To do:
Find the line containing "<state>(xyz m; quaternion" in the data below and repeat it, along with all later lines, exactly through the last one.
*** Source data ***
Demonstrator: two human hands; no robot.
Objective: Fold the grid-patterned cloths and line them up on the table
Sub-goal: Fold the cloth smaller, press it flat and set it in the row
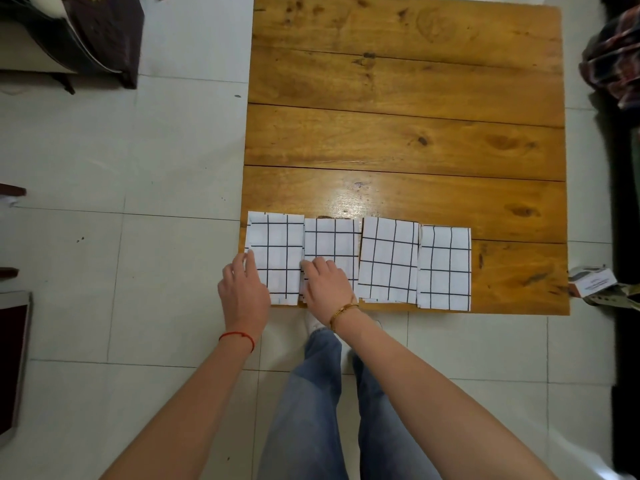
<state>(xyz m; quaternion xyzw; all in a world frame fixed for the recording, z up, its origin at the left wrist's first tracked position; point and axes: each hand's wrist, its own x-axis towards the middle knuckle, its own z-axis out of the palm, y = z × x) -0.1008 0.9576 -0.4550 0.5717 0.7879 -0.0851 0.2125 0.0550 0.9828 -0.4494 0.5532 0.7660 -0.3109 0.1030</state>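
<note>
Cloths, 4 folded, lay in a row along the counter's near edge; left hand and right hand pressed flat, relaxed fingers on the 2 leftmost, gripping nothing.

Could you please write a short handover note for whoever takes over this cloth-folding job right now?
Left hand: open, fingers lying on the left edge of the leftmost cloth.
Right hand: open, resting on the second cloth, fingertips at the seam between the two.
Third cloth and fourth cloth lie untouched to the right.
Done: all four are folded and sit side by side along the near edge of the wooden table.
Left: probably just squaring the row; the far edges are uneven. No unfolded cloths are in view.
</note>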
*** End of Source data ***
Solution for this exercise:
<state>(xyz m; quaternion xyzw; all in a world frame fixed for the recording, z up, its origin at the left wrist's first tracked position; point and axes: each hand's wrist, its own x-axis towards the middle knuckle, its own z-axis out of the palm, y = z × x) -0.1008 0.9576 -0.4550 0.5717 0.7879 -0.0851 0.2125 0.0550 0.9828 -0.4494 0.5532 0.7660 -0.3109 0.1030</state>
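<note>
Cloths, 4 folded, lay in a row along the counter's near edge; left hand and right hand pressed flat, relaxed fingers on the 2 leftmost, gripping nothing.

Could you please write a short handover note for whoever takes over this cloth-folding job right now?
Left hand: open, fingers lying on the left edge of the leftmost cloth.
Right hand: open, resting on the second cloth, fingertips at the seam between the two.
Third cloth and fourth cloth lie untouched to the right.
Done: all four are folded and sit side by side along the near edge of the wooden table.
Left: probably just squaring the row; the far edges are uneven. No unfolded cloths are in view.
</note>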

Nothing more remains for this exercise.